Review your product queries from the previous challenges. For each one, check: (1) Are you using Preload for relationships (avoiding N+1)? (2) Are you paginating large result sets? (3) Are you using Select to load only needed columns? (4) Do your frequently-filtered columns have indexes? Fix any issues you find.

Summary

You've mastered GORM — from basic models to advanced query optimization:

  • Models — Go structs with GORM tags define your database schema
  • Migrationsgrit migrate creates/updates tables automatically
  • CRUD — Create, Read (First, Find, Where), Update, Delete (soft + hard)
  • Relationships — belongs_to, has_many, many_to_many with Preload
  • Query Building — Where, Or, Not, Order, Select, Group, Count
  • Scopes — reusable, composable query conditions
  • Hooks — automatic logic before/after database operations
  • Raw SQL — full SQL power when GORM isn't enough
  • Performance — indexes, Preload, pagination, Select
11

Challenge: Final Challenge: Product Analytics (GORM Query Builder)

Using GORM's query builder (no raw SQL), write queries that return:

  1. Total number of products per category (using Group + Count)
  2. Average price per category (using Group + Select with AVG)
  3. The most expensive product overall (using Order + First)
  4. All products with stock below 10 (using Where + Find)
12

Challenge: Final Challenge: Revenue Report (Raw SQL)

Using raw SQL, write a single query that returns a revenue report:

  1. Category name
  2. Total products in category
  3. Average price in category
  4. Total revenue (SUM of price * stock)
  5. Most expensive product name in each category

Sort by total revenue descending.

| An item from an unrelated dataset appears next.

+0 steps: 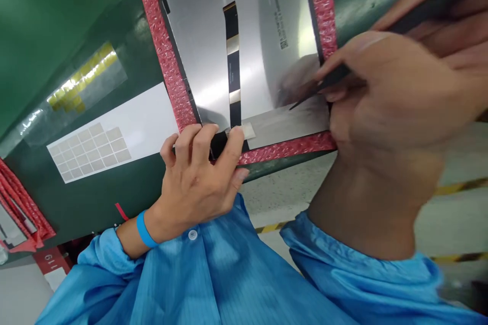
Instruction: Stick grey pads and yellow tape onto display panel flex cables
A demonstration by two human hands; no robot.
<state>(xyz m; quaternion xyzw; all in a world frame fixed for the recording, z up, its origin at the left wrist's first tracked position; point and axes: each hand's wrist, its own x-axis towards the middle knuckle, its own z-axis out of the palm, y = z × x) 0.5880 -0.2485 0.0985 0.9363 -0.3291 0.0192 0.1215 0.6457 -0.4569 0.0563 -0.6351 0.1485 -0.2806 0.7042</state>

Define a result struct to hold the data.

13

Challenge: Final Challenge: Scopes + Hooks Combo

Create a complete Product model with: (1) A BeforeCreate hook that generates a slug and validates the price, (2) An Active scope, a InPriceRange scope, and a Paginate scope, (3) A query that uses all 3 scopes together with Preload for the Category relationship.

14

Challenge: Final Challenge: Performance Optimization

Take the queries from challenges 11 and 12. For each one: (1) Ensure all filtered columns have indexes, (2) Use Select to load only needed columns, (3) Use Preload instead of separate queries for relationships, (4) Add pagination to any query that could return many results. Measure the difference with GORM's debug mode: db.Debug().Find(&products).